応用情報技術者試験 応用情報技術者試験 令和3年度秋期 午前 問48: 図は,ある図形描画ツールのクラス図の一部である。新たな形状や線種で図形を描画する機能の追加を容易にするために,リファクタリング“継承の分割”を行った。変更後のク
図は,ある図形描画ツールのクラス図の一部である。新たな形状や線種で図形を描画する機能の追加を容易にするために,“継承の分割”を行った。変更後のクラス図はどれか。 63.36%
問題本文
図は,ある図形描画ツールのクラス図の一部である。新たな形状や線種で図形を描画する機能の追加を容易にするために,リファクタリング“継承の分割”を行った。変更後のクラス図はどれか。
選択肢
- ア.(クラス図。図形クラスを親とし,細線の三角形,細線の四角形,太線の三角形,太線の四角形の四つが継承する。)
- イ.(クラス図。図形クラスと太線の図形クラスが関連で結ばれ,図形を親として三角形・四角形が継承,太線の図形を親として太線の三角形・太線の四角形が継承する。)
- ウ.(クラス図。図形クラスと線種クラスが関連で結ばれ,図形を親として三角形・四角形が継承,線種を親として太線・細線が継承する。)

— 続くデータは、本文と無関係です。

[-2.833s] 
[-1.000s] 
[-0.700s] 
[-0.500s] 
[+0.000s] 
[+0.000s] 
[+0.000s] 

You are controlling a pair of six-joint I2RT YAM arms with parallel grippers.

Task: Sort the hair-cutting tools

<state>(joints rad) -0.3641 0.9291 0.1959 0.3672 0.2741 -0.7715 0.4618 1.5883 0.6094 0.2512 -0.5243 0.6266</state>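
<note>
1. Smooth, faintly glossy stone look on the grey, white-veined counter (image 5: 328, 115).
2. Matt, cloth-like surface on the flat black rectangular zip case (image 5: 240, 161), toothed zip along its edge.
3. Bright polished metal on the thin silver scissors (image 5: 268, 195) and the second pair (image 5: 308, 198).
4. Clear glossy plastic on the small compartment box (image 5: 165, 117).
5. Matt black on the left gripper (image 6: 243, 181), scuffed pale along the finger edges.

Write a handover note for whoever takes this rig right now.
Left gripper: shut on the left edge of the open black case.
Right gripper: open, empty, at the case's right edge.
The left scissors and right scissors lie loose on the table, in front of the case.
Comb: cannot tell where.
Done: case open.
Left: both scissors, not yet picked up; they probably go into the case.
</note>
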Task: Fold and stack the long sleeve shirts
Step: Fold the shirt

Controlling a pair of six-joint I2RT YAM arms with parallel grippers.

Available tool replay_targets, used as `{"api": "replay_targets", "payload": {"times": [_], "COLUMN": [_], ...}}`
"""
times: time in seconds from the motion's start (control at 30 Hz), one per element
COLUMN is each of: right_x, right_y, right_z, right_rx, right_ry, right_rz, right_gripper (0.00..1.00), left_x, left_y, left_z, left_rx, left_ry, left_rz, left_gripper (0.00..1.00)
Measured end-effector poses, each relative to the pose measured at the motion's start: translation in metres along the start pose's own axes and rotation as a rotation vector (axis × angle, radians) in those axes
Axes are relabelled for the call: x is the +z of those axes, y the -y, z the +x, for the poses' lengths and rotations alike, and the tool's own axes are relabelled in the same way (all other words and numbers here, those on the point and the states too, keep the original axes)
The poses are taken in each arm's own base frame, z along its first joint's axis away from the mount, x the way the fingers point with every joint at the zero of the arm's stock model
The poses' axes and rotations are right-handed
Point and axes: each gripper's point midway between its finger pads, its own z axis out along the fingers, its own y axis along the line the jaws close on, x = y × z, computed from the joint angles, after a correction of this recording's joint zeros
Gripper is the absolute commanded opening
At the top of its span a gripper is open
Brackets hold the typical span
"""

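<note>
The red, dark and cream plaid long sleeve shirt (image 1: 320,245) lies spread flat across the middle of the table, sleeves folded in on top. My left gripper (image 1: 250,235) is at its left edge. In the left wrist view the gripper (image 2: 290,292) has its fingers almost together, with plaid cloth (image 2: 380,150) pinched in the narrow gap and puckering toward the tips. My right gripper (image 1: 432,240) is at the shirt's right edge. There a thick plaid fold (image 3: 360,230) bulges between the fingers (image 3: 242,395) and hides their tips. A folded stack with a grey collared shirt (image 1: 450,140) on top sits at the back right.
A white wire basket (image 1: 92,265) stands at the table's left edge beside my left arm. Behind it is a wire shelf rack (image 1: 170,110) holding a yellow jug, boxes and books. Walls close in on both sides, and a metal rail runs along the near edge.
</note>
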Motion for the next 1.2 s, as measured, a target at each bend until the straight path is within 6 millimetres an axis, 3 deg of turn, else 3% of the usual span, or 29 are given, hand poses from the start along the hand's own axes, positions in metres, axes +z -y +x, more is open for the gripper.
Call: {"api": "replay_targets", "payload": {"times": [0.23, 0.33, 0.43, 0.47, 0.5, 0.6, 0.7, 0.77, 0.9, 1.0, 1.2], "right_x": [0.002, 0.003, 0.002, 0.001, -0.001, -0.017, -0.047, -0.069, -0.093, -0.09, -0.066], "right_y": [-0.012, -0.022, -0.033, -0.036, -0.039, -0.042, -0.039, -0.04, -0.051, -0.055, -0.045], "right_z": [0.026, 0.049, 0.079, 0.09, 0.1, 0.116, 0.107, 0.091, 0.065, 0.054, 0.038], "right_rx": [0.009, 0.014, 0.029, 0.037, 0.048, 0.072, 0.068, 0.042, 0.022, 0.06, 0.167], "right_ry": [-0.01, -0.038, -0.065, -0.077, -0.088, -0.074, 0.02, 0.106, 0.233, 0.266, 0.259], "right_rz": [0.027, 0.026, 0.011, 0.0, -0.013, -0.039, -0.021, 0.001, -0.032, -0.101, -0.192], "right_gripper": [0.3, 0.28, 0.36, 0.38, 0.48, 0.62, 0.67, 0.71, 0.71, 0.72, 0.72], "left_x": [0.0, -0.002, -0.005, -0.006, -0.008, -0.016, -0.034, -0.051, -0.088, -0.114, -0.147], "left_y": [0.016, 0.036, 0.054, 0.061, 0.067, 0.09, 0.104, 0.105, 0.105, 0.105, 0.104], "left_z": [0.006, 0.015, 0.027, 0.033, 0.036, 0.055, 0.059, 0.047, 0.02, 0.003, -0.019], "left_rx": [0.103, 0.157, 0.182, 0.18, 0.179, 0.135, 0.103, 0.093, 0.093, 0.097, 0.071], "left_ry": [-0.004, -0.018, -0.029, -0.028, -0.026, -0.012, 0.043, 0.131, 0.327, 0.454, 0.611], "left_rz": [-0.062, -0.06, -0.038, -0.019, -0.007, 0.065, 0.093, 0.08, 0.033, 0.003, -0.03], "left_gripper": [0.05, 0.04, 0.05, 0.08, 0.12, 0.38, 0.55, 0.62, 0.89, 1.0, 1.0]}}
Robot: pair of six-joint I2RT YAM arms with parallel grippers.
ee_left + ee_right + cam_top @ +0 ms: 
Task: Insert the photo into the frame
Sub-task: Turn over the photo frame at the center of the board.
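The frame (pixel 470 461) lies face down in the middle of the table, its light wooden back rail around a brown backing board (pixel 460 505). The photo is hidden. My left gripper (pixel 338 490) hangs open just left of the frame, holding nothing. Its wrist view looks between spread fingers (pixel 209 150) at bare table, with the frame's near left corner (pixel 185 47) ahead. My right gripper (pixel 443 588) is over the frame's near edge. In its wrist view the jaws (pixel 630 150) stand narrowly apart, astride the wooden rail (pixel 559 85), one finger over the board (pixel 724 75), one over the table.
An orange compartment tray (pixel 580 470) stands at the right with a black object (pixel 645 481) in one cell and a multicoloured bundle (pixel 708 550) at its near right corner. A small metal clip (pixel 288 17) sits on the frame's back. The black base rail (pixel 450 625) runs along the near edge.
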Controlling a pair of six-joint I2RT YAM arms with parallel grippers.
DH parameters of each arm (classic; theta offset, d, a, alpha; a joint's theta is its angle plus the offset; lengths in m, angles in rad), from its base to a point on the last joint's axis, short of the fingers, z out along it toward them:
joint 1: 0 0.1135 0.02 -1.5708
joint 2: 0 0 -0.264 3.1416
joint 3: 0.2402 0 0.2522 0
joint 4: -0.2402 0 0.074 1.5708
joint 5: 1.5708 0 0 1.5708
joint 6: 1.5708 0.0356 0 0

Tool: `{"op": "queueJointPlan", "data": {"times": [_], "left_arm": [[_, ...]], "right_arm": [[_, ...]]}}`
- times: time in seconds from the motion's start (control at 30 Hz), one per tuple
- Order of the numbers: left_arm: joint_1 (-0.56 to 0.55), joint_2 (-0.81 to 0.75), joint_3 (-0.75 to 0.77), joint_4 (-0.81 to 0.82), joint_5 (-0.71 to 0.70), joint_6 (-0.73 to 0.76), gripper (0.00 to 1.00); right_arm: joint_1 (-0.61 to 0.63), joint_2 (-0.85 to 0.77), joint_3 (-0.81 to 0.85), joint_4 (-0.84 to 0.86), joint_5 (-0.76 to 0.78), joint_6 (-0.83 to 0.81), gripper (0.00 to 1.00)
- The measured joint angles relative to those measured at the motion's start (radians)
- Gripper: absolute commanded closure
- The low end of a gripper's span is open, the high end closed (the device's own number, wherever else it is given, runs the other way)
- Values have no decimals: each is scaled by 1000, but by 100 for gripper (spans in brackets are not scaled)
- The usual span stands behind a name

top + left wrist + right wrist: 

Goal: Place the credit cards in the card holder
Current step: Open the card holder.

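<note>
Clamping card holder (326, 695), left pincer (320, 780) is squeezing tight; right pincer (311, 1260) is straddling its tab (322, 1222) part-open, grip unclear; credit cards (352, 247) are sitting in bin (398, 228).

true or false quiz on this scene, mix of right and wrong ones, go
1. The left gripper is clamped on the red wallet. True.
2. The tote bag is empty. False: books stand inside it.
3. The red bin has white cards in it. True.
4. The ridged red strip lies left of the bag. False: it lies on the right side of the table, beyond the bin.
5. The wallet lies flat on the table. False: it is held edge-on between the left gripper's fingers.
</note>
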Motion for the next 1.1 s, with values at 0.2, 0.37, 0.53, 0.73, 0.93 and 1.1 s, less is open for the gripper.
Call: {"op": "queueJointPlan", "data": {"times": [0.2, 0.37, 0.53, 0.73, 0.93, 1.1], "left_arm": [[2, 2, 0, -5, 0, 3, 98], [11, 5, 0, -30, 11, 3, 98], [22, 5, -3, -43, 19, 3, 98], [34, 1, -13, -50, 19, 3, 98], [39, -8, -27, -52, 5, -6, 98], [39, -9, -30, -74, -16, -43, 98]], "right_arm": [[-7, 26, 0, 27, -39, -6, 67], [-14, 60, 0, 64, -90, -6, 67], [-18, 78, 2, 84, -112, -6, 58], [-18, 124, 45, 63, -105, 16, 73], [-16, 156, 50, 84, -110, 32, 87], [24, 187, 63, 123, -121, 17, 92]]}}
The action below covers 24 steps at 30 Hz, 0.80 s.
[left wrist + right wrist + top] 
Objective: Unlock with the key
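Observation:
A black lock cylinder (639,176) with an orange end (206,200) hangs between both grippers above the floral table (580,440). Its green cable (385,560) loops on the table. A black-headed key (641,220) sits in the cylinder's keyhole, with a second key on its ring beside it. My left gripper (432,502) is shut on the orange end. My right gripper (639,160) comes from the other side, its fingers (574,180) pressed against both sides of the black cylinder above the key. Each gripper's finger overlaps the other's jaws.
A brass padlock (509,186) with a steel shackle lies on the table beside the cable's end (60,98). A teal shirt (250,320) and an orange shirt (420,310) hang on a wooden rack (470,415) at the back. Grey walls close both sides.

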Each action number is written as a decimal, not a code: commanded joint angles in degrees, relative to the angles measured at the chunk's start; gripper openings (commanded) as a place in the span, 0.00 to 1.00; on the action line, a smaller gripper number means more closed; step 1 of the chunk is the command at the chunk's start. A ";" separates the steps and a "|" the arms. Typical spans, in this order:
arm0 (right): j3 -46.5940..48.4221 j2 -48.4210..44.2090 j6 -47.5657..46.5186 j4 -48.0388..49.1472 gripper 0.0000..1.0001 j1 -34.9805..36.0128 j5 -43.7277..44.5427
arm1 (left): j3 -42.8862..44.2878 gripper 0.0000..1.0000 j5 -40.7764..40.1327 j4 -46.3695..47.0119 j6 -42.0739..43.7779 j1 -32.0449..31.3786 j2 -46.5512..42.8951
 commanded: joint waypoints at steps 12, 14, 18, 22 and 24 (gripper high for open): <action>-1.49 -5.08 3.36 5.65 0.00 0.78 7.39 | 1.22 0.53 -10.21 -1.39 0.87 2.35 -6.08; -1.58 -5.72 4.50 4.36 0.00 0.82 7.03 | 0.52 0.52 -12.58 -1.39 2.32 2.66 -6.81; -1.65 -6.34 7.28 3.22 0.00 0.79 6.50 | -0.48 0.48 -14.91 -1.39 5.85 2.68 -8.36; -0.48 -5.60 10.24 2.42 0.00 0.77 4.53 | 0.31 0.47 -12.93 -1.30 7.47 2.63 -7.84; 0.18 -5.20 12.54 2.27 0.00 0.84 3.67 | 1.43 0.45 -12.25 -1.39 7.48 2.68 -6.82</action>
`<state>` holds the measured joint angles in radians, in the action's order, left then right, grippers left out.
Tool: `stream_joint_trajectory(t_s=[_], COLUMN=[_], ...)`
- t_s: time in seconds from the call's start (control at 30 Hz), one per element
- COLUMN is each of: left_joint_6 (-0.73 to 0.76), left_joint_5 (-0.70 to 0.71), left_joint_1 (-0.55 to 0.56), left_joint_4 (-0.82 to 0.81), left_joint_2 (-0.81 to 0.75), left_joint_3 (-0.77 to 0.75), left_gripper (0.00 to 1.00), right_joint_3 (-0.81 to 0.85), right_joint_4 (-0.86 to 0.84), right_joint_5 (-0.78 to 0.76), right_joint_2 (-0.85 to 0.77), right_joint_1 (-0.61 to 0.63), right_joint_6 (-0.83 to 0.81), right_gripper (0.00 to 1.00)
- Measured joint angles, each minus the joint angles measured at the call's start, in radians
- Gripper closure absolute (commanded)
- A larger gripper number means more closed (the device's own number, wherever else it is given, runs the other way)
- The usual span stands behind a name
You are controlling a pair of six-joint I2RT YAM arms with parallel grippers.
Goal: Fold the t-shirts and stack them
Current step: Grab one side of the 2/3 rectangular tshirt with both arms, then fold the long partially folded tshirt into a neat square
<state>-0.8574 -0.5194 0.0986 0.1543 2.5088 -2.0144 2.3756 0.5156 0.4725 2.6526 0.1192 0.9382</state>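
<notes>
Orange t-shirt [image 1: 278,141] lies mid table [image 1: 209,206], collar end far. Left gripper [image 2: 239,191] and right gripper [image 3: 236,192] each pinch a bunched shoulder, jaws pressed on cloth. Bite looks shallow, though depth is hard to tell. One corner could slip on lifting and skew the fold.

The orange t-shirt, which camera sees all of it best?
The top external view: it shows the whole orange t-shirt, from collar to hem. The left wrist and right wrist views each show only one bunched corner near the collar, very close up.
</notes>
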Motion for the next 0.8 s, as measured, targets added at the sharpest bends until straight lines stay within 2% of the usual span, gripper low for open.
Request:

- エ.(クラス図。図形クラスを親として三角形・四角形が継承し,三角形を親として太線の三角形,四角形を親として太線の四角形が継承し,さらに太線の三角形・太線の四角形を親として太線が継承する。)
正解
ウ. (クラス図。図形クラスと線種クラスが関連で結ばれ,図形を親として三角形・四角形が継承,線種を親として太線・細線が継承する。)
解説
リファクタリング“継承の分割”とは、一つの継承階層に異なる種類の性質が混ざっているとき、それぞれを独立した階層に分けて拡張しやすくする手法です。元の図は“形状(三角形・四角形)”と“線種(太線・細線)”という別の観点を一本の継承ツリーに詰め込んでいるため、形状や線種を追加するたびに組合せのクラスが増えてしまいます。これを“図形(形状)”の階層と“線種”の階層に分け、両者を関連で結んだウが正解で、形状を1種類、線種を1種類追加してもクラスは1つ増えるだけで済み拡張が容易になります。
選択肢ごとの解説
- ア.細線の三角形・太線の四角形などの組合せをすべて図形の直下に並べる構造で、形状と線種を掛け合わせた数だけクラスが必要となり拡張が困難なため、分割になっておらず誤り。
- イ.“太線の図形”という線種を含んだ別の図形階層を作っているだけで、形状ごとに太線・細線の組合せクラスが残り、線種を一般的に分離できていないため誤り。
- ウ.形状を表す図形階層(三角形・四角形)と線種を表す階層(太線・細線)を独立させ関連で結んでおり、形状・線種をそれぞれ単独に追加できる“継承の分割”の正しい形なので正しい。
- エ.形状の階層の下にさらに太線の組合せクラスを継承させ、その下に太線クラスをぶら下げる構造で、線種が形状階層に従属したまま組合せが増え続けるため分割になっておらず誤り。